Diabetic ketoacidosis (DKA) is a complex disordered metabolic state characterized by hyperglycemia, ketoacidosis, and ketonuria. DKA usually occurs as a consequence of absolute or relative insulin deficiency that is accompanied by an increase in counter-regulatory hormones (ie, glucagon, cortisol, growth hormone, epinephrine). This type of hormonal imbalance enhances hepatic gluconeogenesis, glycogenolysis, and lipolysis.

Hepatic gluconeogenesis, glycogenolysis secondary to insulin deficiency, and counter-regulatory hormone excess result in severe hyperglycemia, while lipolysis increases serum free fatty acids. Hepatic metabolism of free fatty acids as an alternative energy source (ie, ketogenesis) results in accumulation of acidic intermediate and end metabolites (ie, ketones, ketoacids). Ketone bodies have generally included acetone, beta-hydroxybutyrate, and acetoacetate. It should be noted, however, that only acetone is a true ketone, while acetoacetic acid is true ketoacid and beta-hydroxybutyrate is a hydroxy acid.

Meanwhile, increased proteolysis and decreased protein synthesis as result of insulin deficiency add more gluconeogenic substrates to the gluconeogenesis process. In addition, the decreased glucose uptake by peripheral tissues due to insulin deficiency and increased counter regulatory hormones increases hyperglycemia.

Ketone bodies are produced from acetyl coenzyme A mainly in the mitochondria within hepatocytes when carbohydrate utilization is impaired because of relative or absolute insulin deficiency, such that energy must be obtained from fatty acid metabolism. High levels of acetyl coenzyme A present in the cell inhibit the pyruvate dehydrogenase complex, but pyruvate carboxylase is activated. Thus, the oxaloacetate generated enters gluconeogenesis rather than the citric acid cycle, as the latter is also inhibited by the elevated level of nicotinamide adenine dinucleotide (NADH) resulting from excessive beta-oxidation of fatty acids, another consequence of insulin resistance/insulin deficiency. The excess acetyl coenzyme A is therefore rerouted to ketogenesis.
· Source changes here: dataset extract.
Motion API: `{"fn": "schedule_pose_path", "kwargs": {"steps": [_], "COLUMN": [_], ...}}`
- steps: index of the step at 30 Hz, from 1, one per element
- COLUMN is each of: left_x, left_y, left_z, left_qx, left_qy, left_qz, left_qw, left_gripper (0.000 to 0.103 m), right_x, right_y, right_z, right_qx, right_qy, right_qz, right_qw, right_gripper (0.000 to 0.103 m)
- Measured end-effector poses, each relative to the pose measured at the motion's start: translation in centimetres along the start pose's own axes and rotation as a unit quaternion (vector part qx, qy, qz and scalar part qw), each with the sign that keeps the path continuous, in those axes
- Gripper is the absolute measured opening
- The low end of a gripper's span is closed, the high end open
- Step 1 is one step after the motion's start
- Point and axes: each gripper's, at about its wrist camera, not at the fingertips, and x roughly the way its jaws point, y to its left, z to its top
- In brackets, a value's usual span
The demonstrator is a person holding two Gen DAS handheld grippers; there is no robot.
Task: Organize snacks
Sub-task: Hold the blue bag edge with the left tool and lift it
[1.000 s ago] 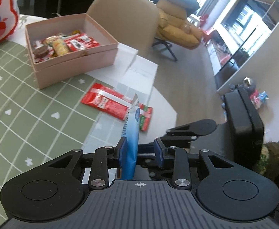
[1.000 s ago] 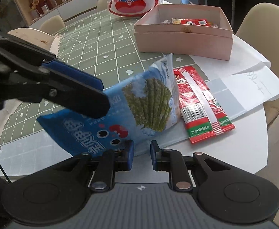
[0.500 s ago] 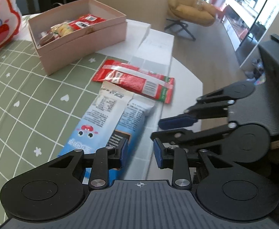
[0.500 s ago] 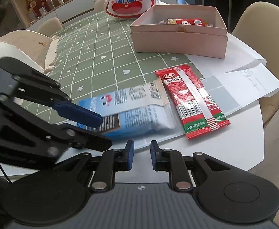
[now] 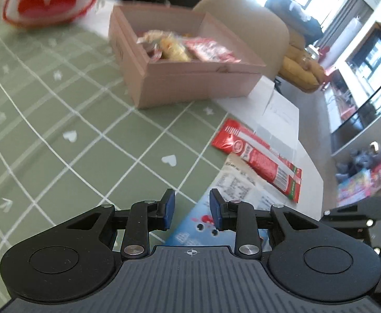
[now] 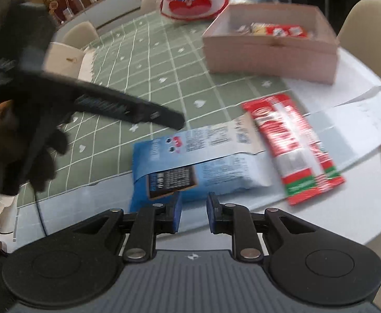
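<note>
The blue bag (image 6: 203, 161) has been let go and now lies flat on the bench (image 6: 347, 208), just ahead of the right tongs (image 6: 193, 212). A second ago it was held up in the air by the left tongs (image 5: 189, 210). Half a second ago it was already laid down. Now the left tongs have been pulled back and turned toward the pink box (image 5: 190, 83), and only a corner of the bag is seen under them. Both tongs are spread a little, and nothing is pinched in either one.

The red pack (image 6: 295, 146) is seen right beside the far end of the bag, touching it or almost so. Other snacks are already kept in the box, far ahead of both tongs.

So the bag has not been put away yet. It was probably only turned over. It is guessed that the bag or the red pack must be picked up next and carried to the box.
</note>
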Motion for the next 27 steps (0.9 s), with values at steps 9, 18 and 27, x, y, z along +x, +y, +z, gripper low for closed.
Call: {"fn": "schedule_pose_path", "kwargs": {"steps": [9,18,27], "left_x": [0.4,-3.9,-4.1], "left_y": [0.4,-4.4,-6.1], "left_z": [0.9,0.3,0.1], "left_qx": [0.003,0.061,0.049], "left_qy": [0.065,0.033,0.046], "left_qz": [-0.082,-0.102,-0.125], "left_qw": [0.9946,0.9924,0.9899], "left_gripper": [0.049,0.050,0.041], "right_x": [0.9,-0.2,-0.7], "right_y": [-0.7,-1.6,-1.7], "right_z": [0.4,-0.9,-1.8], "right_qx": [0.016,-0.024,-0.050], "right_qy": [0.003,-0.017,-0.034], "right_qz": [0.000,-0.015,-0.033], "right_qw": [1.000,0.999,0.998], "right_gripper": [0.022,0.022,0.022]}}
Progressive rise of blood concentration of these acidic organic substances initially leads to a state of ketonemia, although extracellular and intracellular body buffers can limit ketonemia in its early stages, as reflected by a normal arterial pH associated with a base deficit and a mild anion gap.
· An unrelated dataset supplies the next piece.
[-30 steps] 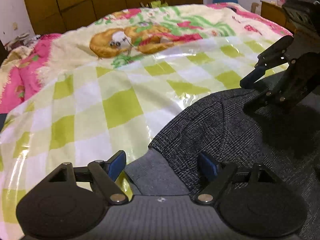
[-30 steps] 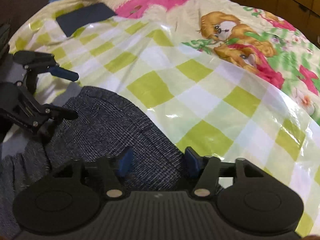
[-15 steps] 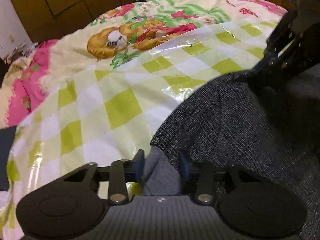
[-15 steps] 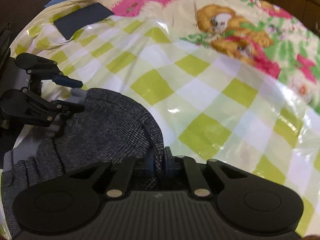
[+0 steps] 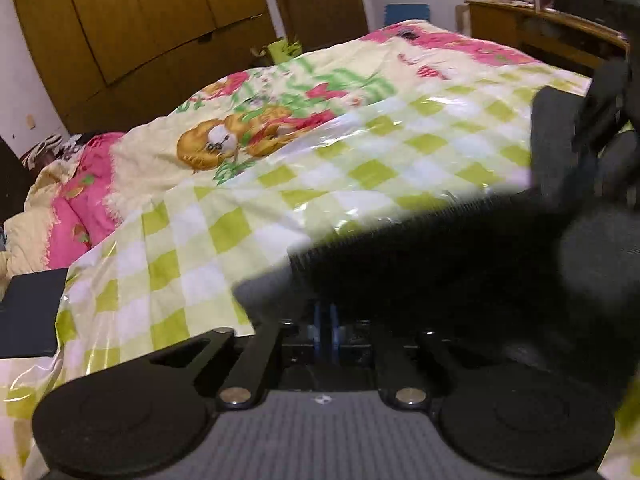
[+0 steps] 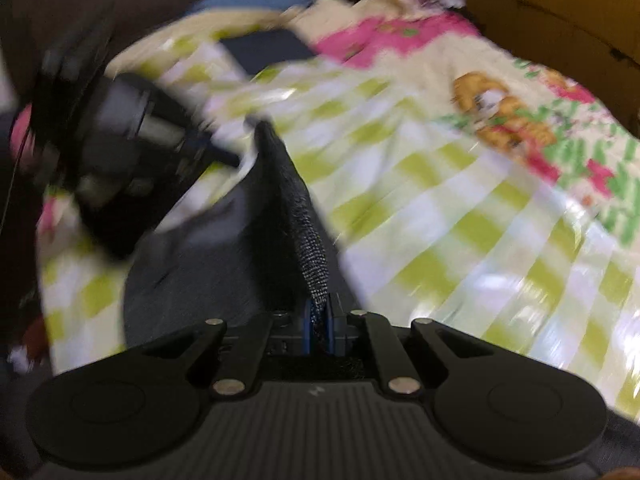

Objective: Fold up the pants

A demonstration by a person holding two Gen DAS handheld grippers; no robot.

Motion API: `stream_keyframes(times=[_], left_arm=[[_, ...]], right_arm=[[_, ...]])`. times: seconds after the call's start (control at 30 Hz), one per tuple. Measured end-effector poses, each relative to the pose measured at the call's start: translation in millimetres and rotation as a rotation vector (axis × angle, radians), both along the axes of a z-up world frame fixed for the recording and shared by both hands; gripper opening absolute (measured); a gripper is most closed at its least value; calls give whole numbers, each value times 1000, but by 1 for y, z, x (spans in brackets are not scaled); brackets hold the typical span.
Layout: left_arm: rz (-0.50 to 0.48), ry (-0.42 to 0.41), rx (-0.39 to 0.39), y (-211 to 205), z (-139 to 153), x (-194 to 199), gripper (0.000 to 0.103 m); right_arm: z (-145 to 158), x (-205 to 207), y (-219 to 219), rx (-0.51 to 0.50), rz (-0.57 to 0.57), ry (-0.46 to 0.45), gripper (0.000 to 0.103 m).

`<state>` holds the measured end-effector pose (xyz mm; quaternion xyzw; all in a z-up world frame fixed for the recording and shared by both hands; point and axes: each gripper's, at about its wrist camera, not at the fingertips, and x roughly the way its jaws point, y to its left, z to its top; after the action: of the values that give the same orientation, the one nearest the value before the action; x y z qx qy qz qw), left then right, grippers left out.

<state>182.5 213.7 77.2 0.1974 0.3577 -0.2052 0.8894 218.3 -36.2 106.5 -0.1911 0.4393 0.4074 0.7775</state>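
Note:
The dark grey knit pants (image 5: 440, 264) lie on a bed with a green-and-white checked plastic cover (image 5: 280, 200). My left gripper (image 5: 326, 330) is shut on the pants' edge, and the cloth rises in front of it, blurred. My right gripper (image 6: 318, 326) is shut on another part of the pants (image 6: 296, 216), whose edge stands up as a taut ridge. The left gripper shows blurred at the left in the right wrist view (image 6: 224, 154), and the right gripper is a dark blur at the far right in the left wrist view (image 5: 600, 120).
A flowered quilt with a dog picture (image 5: 216, 144) covers the far part of the bed. A dark flat folded item (image 5: 28, 312) lies at the bed's left edge. Brown wardrobes (image 5: 152, 32) and a wooden desk (image 5: 540, 36) stand behind.
Both grippers closed on the pants' edge and lifted it off the bed. The cloth now hangs taut between them, and both views are blurred by motion.

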Motion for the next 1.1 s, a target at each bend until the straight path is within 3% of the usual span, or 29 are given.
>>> stream_keyframes(times=[0.07,0.2,0.27,0.4,0.5,0.7,0.8,0.87,0.9,0.97,1.1], left_arm=[[-23,-2,29,-5,1,-18,31],[-36,-144,228,-21,-16,-52,34],[-18,-193,290,-24,-27,-62,35],[-21,-247,352,-23,-35,-81,35],[-89,-291,421,-31,-36,-90,49],[-145,-328,506,-40,-48,-92,58],[-168,-329,589,-50,-75,-81,58],[-141,-321,631,-52,-87,-67,43],[-122,-291,613,-51,-86,-61,32],[-93,-245,554,-46,-77,-58,32],[-95,-280,558,-44,-61,-81,32]], right_arm=[[-8,-15,2,-8,-2,27,8],[-24,-25,1,9,-31,76,8],[-27,-24,0,19,-55,86,8],[-29,-21,-3,31,-71,103,8],[-31,-21,-1,27,-72,111,8],[-35,-21,-2,33,-87,131,8],[-35,-19,-2,38,-99,137,8],[-31,-21,-1,30,-90,116,8],[-30,-22,0,26,-87,110,8],[-27,-24,0,24,-83,97,8],[-16,-33,-2,16,-75,67,8]])
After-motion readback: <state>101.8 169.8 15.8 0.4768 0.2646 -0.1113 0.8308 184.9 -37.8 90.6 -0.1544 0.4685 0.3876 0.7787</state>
When the accumulated ketones exceed the body's capacity to extract them, they overflow into urine (ie, ketonuria). If the situation is not treated promptly, a greater accumulation of organic acids leads to frank clinical metabolic acidosis (ie, ketoacidosis), with a significant drop in pH and bicarbonate [4] serum levels. Respiratory compensation for this acidotic condition results in Kussmaul respirations, ie, rapid, shallow breathing (sigh breathing) that, as the acidosis grows more severe, becomes slower, deeper, and labored (air hunger).

Ketones/ketoacids/hydroxy acids, in particular, beta-hydroxybutyrate, induce nausea and vomiting that consequently aggravate fluid and electrolyte loss already existing in DKA. Moreover, acetone produces the fruity breath odor that is characteristic of ketotic patients.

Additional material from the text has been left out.